This Article From Issue
September-October 2012
Volume 100, Number 5
Page 355
DOI: 10.1511/2012.98.355
To the Editors:
Pat Shipman, in her Marginalia “Do the Eyes Have It?” (May–June 2012), hypothesizes that domesticated dogs would have proffered significant advantages in population growth to modern humans competing with Neandertals. I have worked with coastal Australian Aboriginal communities for a number of years and adopted a dog from one of their camps [see photo]. I feel strongly that Shipman’s hypothesis will prove to be accurate.

Dingos (Australian wild dogs) are an indispensable part of Aboriginal community life. I have seen camp dogs used in the hunting of monitor lizards and even in rounding up schools of fish in a retreating tide. Perhaps most important, they functioned as a community warning and protection system, specifically around women’s camps.

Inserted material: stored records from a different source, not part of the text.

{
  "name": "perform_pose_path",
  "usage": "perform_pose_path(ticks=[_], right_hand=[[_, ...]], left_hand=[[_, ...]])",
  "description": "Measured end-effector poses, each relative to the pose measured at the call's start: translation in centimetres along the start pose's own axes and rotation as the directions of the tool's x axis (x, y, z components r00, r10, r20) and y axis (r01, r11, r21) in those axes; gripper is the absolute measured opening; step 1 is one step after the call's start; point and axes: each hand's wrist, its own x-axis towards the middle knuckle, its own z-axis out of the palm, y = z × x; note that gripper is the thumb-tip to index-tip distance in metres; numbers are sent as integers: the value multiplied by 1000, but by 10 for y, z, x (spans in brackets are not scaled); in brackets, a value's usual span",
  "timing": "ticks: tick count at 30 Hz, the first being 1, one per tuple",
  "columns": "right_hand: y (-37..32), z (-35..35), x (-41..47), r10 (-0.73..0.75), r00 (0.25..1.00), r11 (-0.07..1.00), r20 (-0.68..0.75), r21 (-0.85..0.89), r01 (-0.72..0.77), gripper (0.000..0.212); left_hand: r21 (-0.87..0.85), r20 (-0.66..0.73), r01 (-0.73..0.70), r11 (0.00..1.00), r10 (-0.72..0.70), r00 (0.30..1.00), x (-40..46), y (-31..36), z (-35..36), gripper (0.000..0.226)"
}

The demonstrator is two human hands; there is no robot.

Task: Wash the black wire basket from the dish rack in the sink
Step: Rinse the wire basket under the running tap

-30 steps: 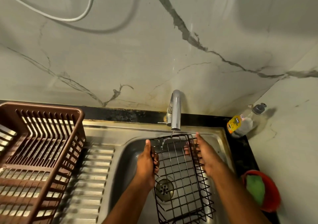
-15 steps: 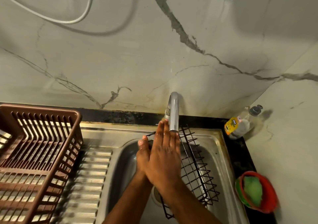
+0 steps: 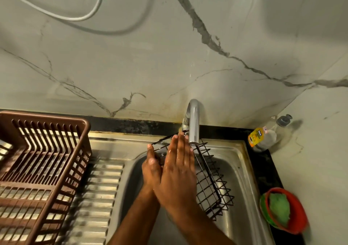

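Black wire basket [image 3: 209,177] tilts near-to-far under the steel tap [image 3: 194,124], left hand [image 3: 151,166] gripping its left rim, right hand [image 3: 178,171] flat across it.

A second ago the black wire basket [image 3: 211,179] lay nearly flat over the steel sink bowl [image 3: 235,169] at lower centre, a hand gripping each long side, its grid floor facing the camera. Now it stands tipped on edge, its open mesh facing right and its far end up by the chrome tap [image 3: 194,124]. The right hand [image 3: 178,173] has left the right rim and lies flat, fingers straight, over the basket's left part, covering the left hand [image 3: 151,171], whose thumb shows at the upper rim.
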Motion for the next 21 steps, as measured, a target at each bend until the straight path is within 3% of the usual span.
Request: perform_pose_path(ticks=[4,6,9,12,14,16,19,21], right_hand=[[52,-11,60,279,959,960,59,-16,-279,93],[60,-15,70,307,948,950,80,28,-310,91],[31,-17,41,217,976,975,4,42,-217,92],[-1,-8,-11,11,999,1000,-33,22,-11,85],[7,-5,-16,-16,999,999,-44,27,17,81],[36,-4,2,97,994,995,-48,4,-97,84],[82,-13,39,390,919,920,64,15,-391,94],[88,-14,41,415,905,908,95,20,-418,96]], left_hand=[[-179,-77,84,980,-100,992,-7,17,4,46],[-184,-109,63,981,-84,990,-8,17,5,45],[-182,-118,57,982,-79,990,-6,18,7,50],[-141,-108,52,989,-68,992,2,16,4,89],[-152,-138,33,988,-54,989,0,19,1,80],[-235,-131,49,971,-81,988,-4,23,-2,49],[-341,-185,43,939,-112,976,-12,33,-8,45],[-343,-225,46,938,-129,966,-11,33,-8,44]])
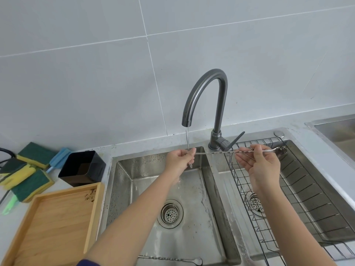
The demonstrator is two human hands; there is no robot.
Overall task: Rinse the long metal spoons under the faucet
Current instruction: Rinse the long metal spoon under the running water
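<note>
A long metal spoon with a twisted handle stretches level between my hands above the double sink. My left hand pinches its handle end right under the thin stream of water from the grey faucet. My right hand pinches the handle near the bowl. The spoon bowl sticks out to the right over the wire rack and carries dark specks. A second long twisted spoon lies at the near edge of the left basin.
The left basin is wet, with a round drain strainer. A wire rack sits in the right basin. On the counter at left are a black square container, a wooden tray and several green-yellow sponges.
</note>
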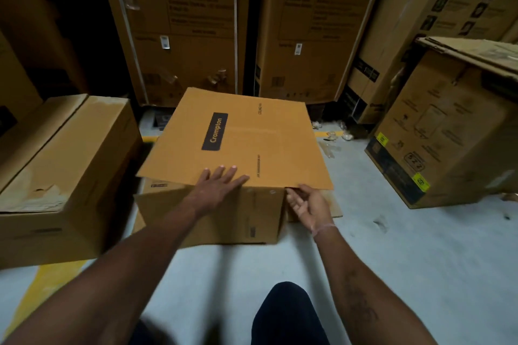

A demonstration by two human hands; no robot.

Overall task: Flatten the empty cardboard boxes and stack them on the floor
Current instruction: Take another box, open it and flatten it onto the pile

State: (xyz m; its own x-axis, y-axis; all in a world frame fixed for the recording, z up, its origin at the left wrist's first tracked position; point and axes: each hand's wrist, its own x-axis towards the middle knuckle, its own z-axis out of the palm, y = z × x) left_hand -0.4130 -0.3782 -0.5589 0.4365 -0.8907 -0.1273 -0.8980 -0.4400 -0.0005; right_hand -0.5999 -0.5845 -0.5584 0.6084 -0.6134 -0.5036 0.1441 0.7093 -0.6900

In competition between Neanderthals and modern humans, the defense of women and, by association, small children could have been a game changer. Improved hunting success may have been a factor in modern humans’ success, but to my mind, the community-protection services provided by dogs was likely far more valuable.
Shipman’s article brings to mind the title anthropologist Deborah Bird Rose used for her book on Yarralin community life: Dingo Makes Us Human. Dogs have certainly made me more human.
Philippe Max Rouja
Principal Scientist, Marine Heritage and Ocean Human Health
Department of Conservation Services
Government of Bermuda
To the Editors:
I enjoyed Pat Shipman’s May–June Marginalia on the coevolution of humans and dogs. Shipman reviews nicely several of the benefits that have led to selection for that coevolution. I especially like the hypothesis she discusses about the evolution of white sclerae and nonconcealing eyelids in humans for communication with dogs. Dogs also have white sclerae and eyes large enough for their sclerae to show, and my own observations suggest that they use their eyes to communicate with humans as well as with other dogs. Although my dogs often move their heads to direct my attention toward a distant object, they frequently move their eyes only, thereby using their white sclerae to show the direction of gaze.
Given the extensive coevolution between humans and dogs, I am amazed that some people are uncomfortable around dogs. Could avoiding dogs have a selective advantage as well?
Roger A. Powell
Department of Biology
North Carolina State University
Dr. Shipman responds:
Regarding Dr. Powell’s question, it seems likely to me that the diversity of human responses to animals (not only dogs) is partly based on learned experience and probably partly genetic. That is, a child who has never been encouraged to observe or interact with an animal probably won’t develop much sensitivity to the “language” of that animal. During the process of socialization, children develop a theory of mind-—they learn that other people have feelings and ideas that might be different from theirs, and they learn how to deal with those differences. Such learning can occur with animals as well.
A genetic component likely exists as well. Just as some people are very good at communicating with others and understanding or intuiting their feelings, some are very poor. This ability is a particular challenge for people with autism. Despite that, Temple Grandin, for instance, has autism, is brilliant at understanding animals and is also high-functioning. Whatever genetic basis there might be for understanding animals is likely to involve multiple genes and to require training. Genetic variability could involve some other useful trait that research hasn’t uncovered yet, or it could result from simple variability.